Well, Salon.com has decided to take on the nuts and fruitcakes of conspiracy "theories". It first ran a detailed critique of the movie "United 93", called "Ask the Pilot". Then, after getting bopmbarded by lunatic rants from the denizens of the conspiracism netherworld, they ran a followup, once again trouncing the conspiracists.
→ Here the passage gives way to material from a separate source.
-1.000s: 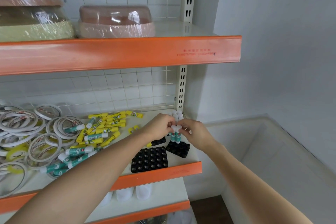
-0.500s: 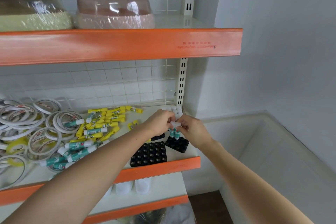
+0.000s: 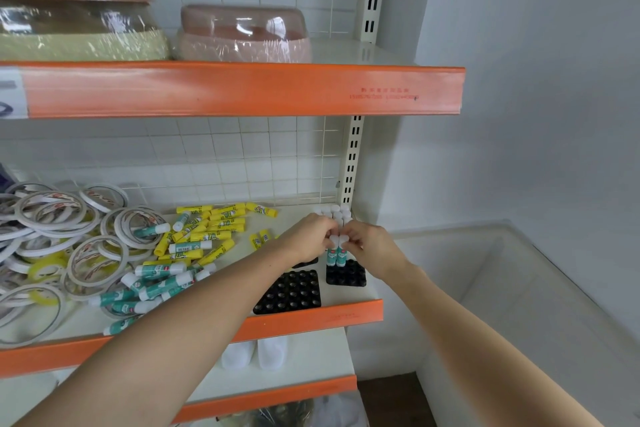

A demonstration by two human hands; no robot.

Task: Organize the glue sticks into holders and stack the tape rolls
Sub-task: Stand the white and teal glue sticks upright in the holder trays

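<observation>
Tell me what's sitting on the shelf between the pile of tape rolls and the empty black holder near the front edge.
In the head view, loose glue sticks, yellow and teal, lie scattered between the tape rolls and the empty black holder; the left forearm crosses in front.

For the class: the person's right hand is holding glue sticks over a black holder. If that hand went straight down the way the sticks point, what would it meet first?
Most likely the small black holder directly beneath the teal glue sticks that the right hand pinches by their white caps. Depth is hard to judge, but nothing else shows in between.
</observation>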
While dismissing the "theorists" as crackpots, Salon adds:

Conspiracy babble in general is nothing new -- least of all when it comes to airplane tragedies. Maybe you didn't know this, but Pan Am 103 was blown up by the CIA; TWA 800 was downed by an errant U.S. Navy missile; Swissair 111 was destroyed by a giant magnetic pulse; EgyptAir 990 was a practice run for Sept. 11; Paul Wellstone's turboprop was sabotaged by the Republicans; and the crash of American 587 was a terrorist bombing. What's different today is the manner and speed at which the Web allows these notions to propagate.

The piece concludes:

It's distressing that so many people become married to a preposterous idea based on little more than erroneous interpretations of some pictures and selective, manipulative use of evidence. But in debating this stuff now and again, you learn that it can be a bit like arguing religion. Evidence, or lack of it, has little to do with what motivates many believers. At the heart of their convictions is something utterly unprovable. It's faith.